F-35B’DEKİ HAVALANMA SORUNU

Prensip çok basit. Bir jet motoru yatay eksende hareket üretiyor. Bu hareketi 90 derece açı ile yönlendirecek ve belirli bir hacmin içinde yerleşebilecek bir fan-redüktör/dişli kutusuna takımına ihtiyaç vardı. Devir, güç, fiziksel yerleşim sınırımız belli ise ve “malzemeyi önemsemez” isek, buradaki tasarım mübalağa etmiyorum, birkaç dakikalık iştir. Ama o tasarımı üretebilmek için gerekli malzemeleriniz yok ise, yaptığınız tasarım bir işe yaramaz, üretemezsiniz ve sadece kâğıt üstünde bir saçmalık olarak kalır. Bu tasarımın sorunu, malzeme teknolojisinin uygun malzeme ve diğer komponentlerin geliştirilmesi ile çözüldü. Aslında halen tasarım ve malzeme konusunda çalışmaların devam ettiğinden de emin olabiliriz.

Dişlilerin tasarımında kullanılacak malzemeler, oluşan sürtünmeleri azaltan yağlama malzemesi ve sistemi, oluşan ısıyı uzaklaştıracak soğutmayı sağlarken oluşan momentleri karşılayabilecek dişli kutusunun malzemesi, soğutma sağlarken sesi de bloke edebilecek bir malzeme grupları elinizde yoksa bu malzemeleri geliştirmek zorunda kalırsınız. Bu nedenle tasarımınıza malzeme yön verir.
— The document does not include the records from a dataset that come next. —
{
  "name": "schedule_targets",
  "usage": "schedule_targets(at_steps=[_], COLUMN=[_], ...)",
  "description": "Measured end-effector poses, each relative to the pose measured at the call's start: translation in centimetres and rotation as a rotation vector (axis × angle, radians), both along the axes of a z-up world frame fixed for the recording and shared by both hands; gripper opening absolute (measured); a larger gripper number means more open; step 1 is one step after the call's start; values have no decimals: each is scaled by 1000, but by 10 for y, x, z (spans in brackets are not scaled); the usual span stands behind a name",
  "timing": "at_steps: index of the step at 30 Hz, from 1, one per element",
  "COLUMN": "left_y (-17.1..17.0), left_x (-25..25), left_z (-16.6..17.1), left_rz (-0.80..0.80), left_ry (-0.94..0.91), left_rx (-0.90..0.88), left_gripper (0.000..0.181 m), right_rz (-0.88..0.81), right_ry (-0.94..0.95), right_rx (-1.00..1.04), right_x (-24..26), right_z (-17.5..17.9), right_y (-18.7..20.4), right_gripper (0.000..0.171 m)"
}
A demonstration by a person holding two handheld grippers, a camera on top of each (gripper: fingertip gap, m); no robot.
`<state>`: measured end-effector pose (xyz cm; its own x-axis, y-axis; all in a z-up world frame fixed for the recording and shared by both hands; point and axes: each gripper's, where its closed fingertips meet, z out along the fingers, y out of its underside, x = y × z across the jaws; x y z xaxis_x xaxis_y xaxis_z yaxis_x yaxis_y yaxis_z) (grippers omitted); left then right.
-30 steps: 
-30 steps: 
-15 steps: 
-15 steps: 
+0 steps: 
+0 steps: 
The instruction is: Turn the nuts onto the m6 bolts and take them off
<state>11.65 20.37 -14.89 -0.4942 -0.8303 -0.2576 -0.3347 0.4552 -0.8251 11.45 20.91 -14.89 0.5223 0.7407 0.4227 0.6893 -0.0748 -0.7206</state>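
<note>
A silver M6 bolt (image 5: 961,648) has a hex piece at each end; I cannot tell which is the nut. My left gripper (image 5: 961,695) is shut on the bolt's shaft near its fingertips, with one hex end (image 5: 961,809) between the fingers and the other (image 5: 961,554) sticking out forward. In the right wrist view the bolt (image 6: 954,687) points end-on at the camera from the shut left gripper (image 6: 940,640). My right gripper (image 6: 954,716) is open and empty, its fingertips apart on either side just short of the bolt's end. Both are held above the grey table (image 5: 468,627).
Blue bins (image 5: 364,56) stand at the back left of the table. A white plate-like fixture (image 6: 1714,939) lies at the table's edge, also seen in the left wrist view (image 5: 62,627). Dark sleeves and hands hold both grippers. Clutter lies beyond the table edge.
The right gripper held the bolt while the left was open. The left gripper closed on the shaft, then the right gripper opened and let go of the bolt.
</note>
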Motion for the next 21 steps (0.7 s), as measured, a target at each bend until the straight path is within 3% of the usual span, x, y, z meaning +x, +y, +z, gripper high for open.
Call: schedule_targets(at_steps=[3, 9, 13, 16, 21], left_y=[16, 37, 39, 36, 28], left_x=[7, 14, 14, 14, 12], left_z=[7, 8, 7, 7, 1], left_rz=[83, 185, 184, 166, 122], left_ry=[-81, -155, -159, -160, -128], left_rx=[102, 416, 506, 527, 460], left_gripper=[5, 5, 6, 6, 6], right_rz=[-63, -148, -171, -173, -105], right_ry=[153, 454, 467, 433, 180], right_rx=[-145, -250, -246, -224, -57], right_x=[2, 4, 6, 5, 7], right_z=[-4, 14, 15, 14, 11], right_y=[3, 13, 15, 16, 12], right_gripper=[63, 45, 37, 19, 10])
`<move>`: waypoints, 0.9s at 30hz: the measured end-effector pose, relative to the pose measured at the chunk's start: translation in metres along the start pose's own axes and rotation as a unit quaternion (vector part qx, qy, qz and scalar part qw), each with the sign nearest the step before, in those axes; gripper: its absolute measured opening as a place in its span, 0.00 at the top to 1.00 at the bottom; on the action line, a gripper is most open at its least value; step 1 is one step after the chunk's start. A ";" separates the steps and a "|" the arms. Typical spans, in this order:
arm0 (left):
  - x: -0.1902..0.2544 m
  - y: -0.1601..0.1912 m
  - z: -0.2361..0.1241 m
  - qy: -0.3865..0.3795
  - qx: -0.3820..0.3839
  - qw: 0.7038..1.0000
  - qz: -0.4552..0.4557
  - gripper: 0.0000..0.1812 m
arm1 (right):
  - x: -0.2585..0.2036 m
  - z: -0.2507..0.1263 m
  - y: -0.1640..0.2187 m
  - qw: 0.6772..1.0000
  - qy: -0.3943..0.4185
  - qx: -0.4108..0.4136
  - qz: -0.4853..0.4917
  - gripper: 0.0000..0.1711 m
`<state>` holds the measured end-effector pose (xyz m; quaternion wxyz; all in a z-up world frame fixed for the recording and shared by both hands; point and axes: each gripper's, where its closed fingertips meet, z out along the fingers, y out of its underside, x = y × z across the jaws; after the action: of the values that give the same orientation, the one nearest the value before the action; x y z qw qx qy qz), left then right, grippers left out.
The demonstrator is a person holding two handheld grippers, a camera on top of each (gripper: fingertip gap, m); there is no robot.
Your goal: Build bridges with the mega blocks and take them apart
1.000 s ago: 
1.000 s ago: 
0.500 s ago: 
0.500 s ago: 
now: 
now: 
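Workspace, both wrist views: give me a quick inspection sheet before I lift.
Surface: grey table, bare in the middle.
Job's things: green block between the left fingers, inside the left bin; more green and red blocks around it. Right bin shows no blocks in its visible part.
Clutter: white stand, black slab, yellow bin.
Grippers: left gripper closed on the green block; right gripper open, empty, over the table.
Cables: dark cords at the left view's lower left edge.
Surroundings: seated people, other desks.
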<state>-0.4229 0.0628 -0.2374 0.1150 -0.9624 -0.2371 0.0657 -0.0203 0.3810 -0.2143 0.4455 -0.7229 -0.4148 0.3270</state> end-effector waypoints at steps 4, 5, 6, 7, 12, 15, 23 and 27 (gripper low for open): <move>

Yarın yeni bir yağlayıcı, yeni bir kutu teknolojisi, yeni bir dişli malzemesi geliştirilir ise mevcut sistem de değişecektir. Tabii bu arada yenilikçi bir tasarım da her şeyi değiştirebilir. Tabii o yenilikçi tasarım da yenilikçi malzemelerle gerçekleşebilecektir.

TEKNOLOJİNİN EVRİMİ

Teknolojik bir ürün üretmek için üretim sistemlerine, o sistemleri kurmak için malzemeye ihtiyacınız vardır. Bir Japon atasözü konuyu çok güzel özetler; ELİNDEKİ ALET(veya malzeme) KADAR SANATKÂRSIN!

Herhangi bir basit ürünün, üretim süreci içinde kullanılan teknoloji ve burada kullanılan malzeme listelerine bakarsak malzemenin önemini daha iyi anlarız. Basit bir ürünün ihtiyaç listesini bir inceleyelim. Son ürün çivi olsun. Hammaddesi demir cevheri ve karbon/kömür olan bu basit ürünü bile %100 milli üretebilmek için gerekli malzeme ve teknolojileri kendiniz üretebiliyor iseniz, üretemeyeceğiniz hiçbir şey yoktur. Bazılarına bu çok iddialı gelecektir, anlatalım. En basitinden optik sıcaklık okuma sensörlerini üretebiliyorsanız üretemeyeceğiniz sensör ve elektronik komponent yok gibidir.

O basit çiviyi üretebilmek için asit, baz üretimi, membran teknolojisi, nadir toprak elementleri, saf madde üretim teknikleri, refrakter teknolojisi, grafit, alaşım, elektrik ve elektronik teknolojilerini geliştirmek zorundasınız. Bu nedenle son ürünlerden önce malzeme bilimini ve sektörünü geliştirebilirseniz sadece o ürünü değil, sayısız son ürünü üretebilme kabiliyetine kavuşursunuz.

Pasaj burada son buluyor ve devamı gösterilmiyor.